My father loved all music. Our home was constantly filled with the sounds of his extensive record collection. Big band. Marching band. Gregorian Chants. Rock. Folk. World music. Jazz. Easy-listening. Protest. Sitar. Classical. Opera. Gospel.

He loved Gospel music. On Sundays, he’d fill the house with sounds of bagpipes (to get you up, he’d exclaim) followed by Mahalia Jackson singing deep spiritual music of the south. “Listen to that voice,” he’d call out loudly from the living room where the record player sat in its prime location on a shelf surrounded by rows and rows of his LPs (2000+).

With a grin, he’d turn the music up louder. My mother would tell him to turn it down, “What about the neighbours?” she’d ask. And my father would laugh and say, “What about them?” And for good measure, he’d open the sliding doors leading onto the wrap-around deck of our home and turn it up just a little bit louder, “The birds want to hear it too!”

My father was not a quiet man. Though he was deeply contemplative.

I credit my love of writing to him.
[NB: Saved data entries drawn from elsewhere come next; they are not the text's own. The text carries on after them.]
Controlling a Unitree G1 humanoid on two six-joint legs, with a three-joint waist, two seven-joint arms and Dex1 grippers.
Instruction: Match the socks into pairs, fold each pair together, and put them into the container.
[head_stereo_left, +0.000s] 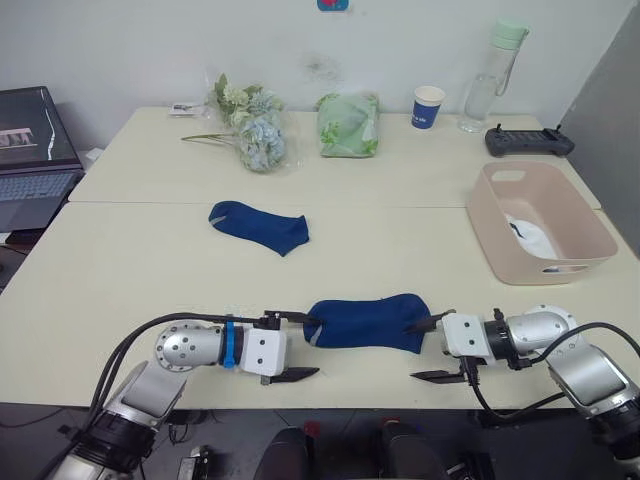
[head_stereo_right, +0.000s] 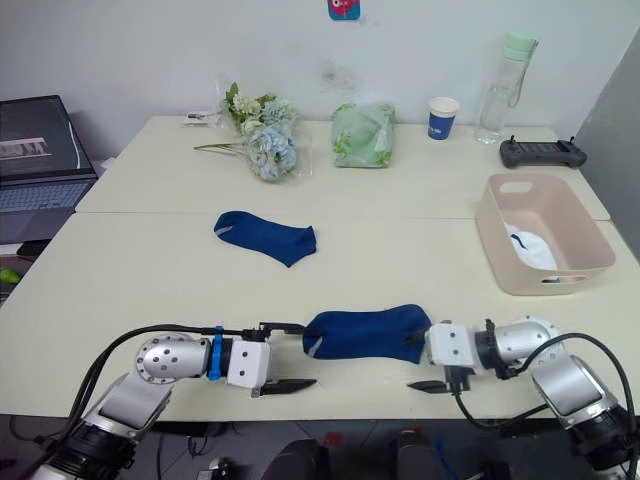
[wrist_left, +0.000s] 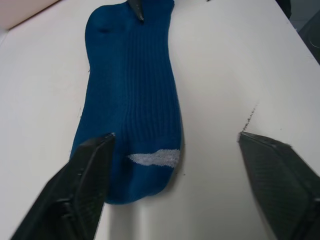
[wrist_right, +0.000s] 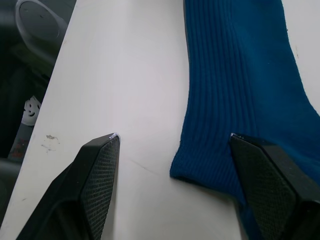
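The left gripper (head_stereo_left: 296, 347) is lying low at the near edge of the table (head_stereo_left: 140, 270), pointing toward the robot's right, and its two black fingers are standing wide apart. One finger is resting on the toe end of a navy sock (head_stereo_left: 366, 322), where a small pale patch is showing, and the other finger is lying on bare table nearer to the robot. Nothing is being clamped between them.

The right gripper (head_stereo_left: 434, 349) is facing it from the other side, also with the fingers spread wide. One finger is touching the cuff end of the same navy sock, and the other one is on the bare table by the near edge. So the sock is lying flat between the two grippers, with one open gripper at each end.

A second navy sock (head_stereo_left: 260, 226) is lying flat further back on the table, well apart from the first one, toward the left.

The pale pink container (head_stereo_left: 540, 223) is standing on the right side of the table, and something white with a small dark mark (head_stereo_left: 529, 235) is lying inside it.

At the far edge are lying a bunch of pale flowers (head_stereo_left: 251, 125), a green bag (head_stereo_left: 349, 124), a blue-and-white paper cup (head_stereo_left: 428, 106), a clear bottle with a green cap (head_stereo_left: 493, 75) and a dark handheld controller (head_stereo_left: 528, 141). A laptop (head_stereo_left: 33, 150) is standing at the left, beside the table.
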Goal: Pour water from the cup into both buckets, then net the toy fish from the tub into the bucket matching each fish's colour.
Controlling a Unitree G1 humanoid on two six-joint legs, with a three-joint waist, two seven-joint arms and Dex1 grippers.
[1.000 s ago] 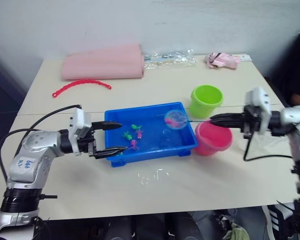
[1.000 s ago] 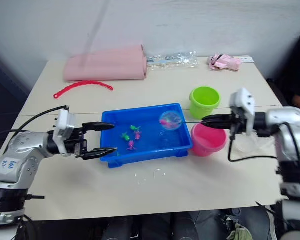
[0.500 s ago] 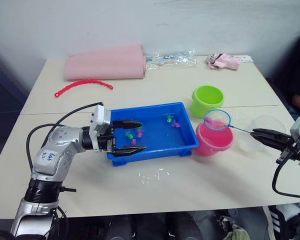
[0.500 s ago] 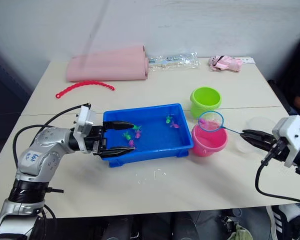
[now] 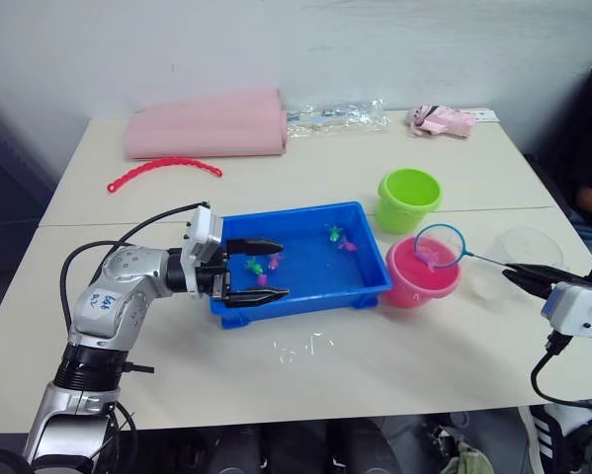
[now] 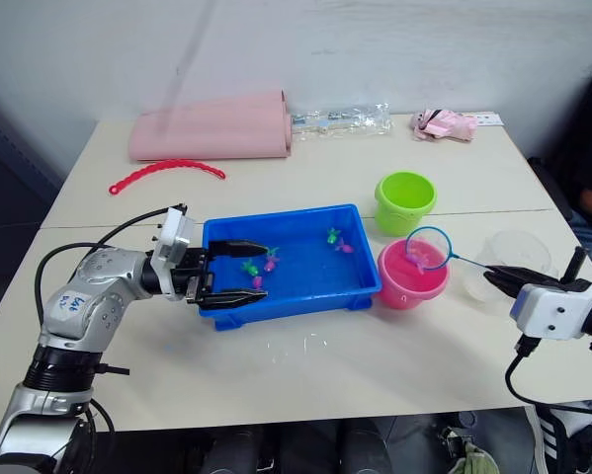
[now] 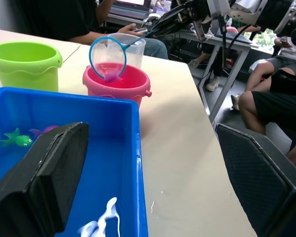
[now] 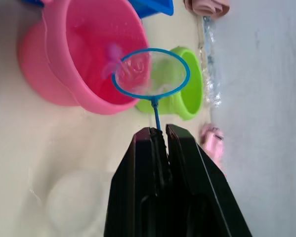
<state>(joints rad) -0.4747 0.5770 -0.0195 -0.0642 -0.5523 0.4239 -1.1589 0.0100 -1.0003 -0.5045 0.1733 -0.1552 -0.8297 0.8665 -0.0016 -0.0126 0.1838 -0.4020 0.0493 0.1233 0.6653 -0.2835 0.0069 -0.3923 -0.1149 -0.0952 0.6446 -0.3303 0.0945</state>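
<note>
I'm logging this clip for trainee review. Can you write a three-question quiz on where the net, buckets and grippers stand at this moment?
1. True or false: the right gripper is shut on the net by its handle.
2. The net's hoop is over which container? A) the green bucket B) the pink bucket C) the blue tub
3. Fill in: the left gripper is ____, its fingers at the tub's left end.

Key: 1 true. 2 B. 3 open.

Blue tub (image 5: 305, 286), lime and pink buckets (image 5: 422, 276) (glossy), blue-hooped net (image 5: 439, 246)
</note>
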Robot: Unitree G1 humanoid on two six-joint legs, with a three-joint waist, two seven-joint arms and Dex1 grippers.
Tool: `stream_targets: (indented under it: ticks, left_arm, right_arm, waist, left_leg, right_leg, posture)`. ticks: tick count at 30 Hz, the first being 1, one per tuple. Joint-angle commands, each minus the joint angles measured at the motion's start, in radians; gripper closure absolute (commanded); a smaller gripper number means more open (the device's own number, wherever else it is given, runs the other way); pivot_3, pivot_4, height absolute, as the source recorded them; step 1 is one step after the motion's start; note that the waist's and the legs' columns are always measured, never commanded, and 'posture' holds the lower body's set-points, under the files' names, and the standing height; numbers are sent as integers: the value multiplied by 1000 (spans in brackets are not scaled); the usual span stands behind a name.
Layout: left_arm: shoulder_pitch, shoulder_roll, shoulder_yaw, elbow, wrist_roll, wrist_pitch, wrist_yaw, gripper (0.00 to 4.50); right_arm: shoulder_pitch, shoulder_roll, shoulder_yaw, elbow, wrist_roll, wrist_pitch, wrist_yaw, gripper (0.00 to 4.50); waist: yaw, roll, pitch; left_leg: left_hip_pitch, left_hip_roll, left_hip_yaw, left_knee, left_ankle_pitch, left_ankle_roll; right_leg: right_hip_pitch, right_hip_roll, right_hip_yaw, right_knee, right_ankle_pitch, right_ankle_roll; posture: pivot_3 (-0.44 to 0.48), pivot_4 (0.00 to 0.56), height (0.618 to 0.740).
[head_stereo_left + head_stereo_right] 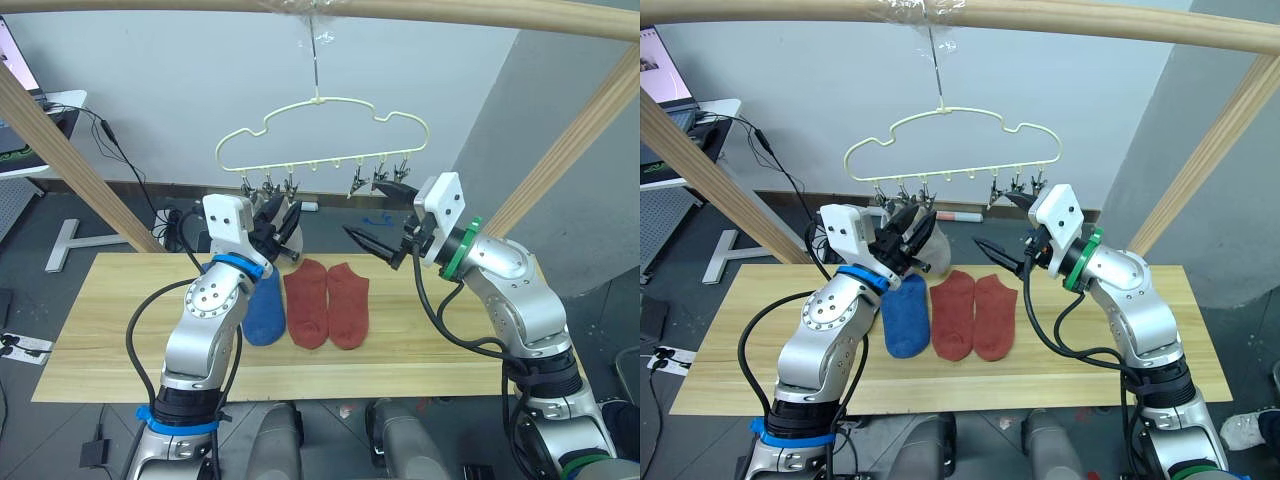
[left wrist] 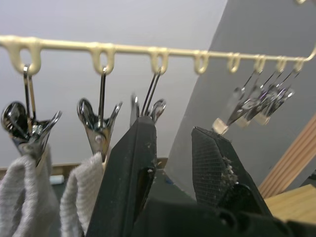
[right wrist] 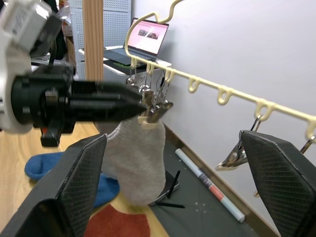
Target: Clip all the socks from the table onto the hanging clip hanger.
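Jaws of the left gripper [image 2: 168,173] are held narrowly apart at the clip hanger's [image 1: 320,140] third clip [image 2: 148,106]; the right gripper [image 3: 168,187] is spread wide, empty.

The pale yellow bar of the clip hanger [image 2: 148,49] is seen with metal clips hung from its loops. Two light grey socks [image 2: 22,197] are held by the first two clips. The left gripper [image 2: 170,143] is raised beneath the third clip [image 2: 148,106], its fingers [image 2: 131,168] parted.
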Motion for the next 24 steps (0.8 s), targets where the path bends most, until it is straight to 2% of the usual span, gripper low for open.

He was a beautiful writer. His words, deep and meaningful. His thoughts always came out so much more quietly on paper, his voice so much softer than in real life.

It was on paper my father broke my heart, open. Always. On paper his words rang true, piercing whatever shield of denial or resistance I’d erected to avoid whatever it was he felt I needed to hear or see.

I didn’t always listen to my father. I always read his words. And I always listened to his music. Still do.

This morning, through some capricious connection of the synapses between the here and now and the way back then, the memory of a song my father used to play popped into my mind.

With its arrival, memories of my father and his love of music washed over me in gentle waves, washing away grief and leaving behind gratitude, grace and Love.

Sometimes, I might have felt like a motherless child, but I never was. I always had a mother who loved me, just the way I was, despite my insistence she be some other kind of mother.

Namaste.

 

4 thoughts on “Sometimes I feel like a motherless child

  1. Hi Louise, found you while helping a girl friend find her sister in calagary. Mine Yvonne McDonnell from Lahr, was dion. Sorry about your mother recently. Marion also lives in calagary, small world. As a teenager I always thought Anne was the writer, yet finding you I very much like reading your daily thoughts, hope you and yours keep safe as well as all of your family, keep safe yvonne

    Liked by 1 person

    • Oh wow! Hi Yvonne! I remember you!! How lovely to connect. Thanks for reading and following along. 🙂 I actually made my living as writer for quite many years – Anne wrote lovely poetry back then though. I was editor of the newspaper. 🙂 We are safe. I hope you are too. Where do you live now? And thanks re mom — we are grateful she had such a long life (97 when she passed) and that we were all able to be with her in her final weeks. Fortunately, the reality of Covid had not yet hit. Hope you and yours are well and safe as well. Blessings.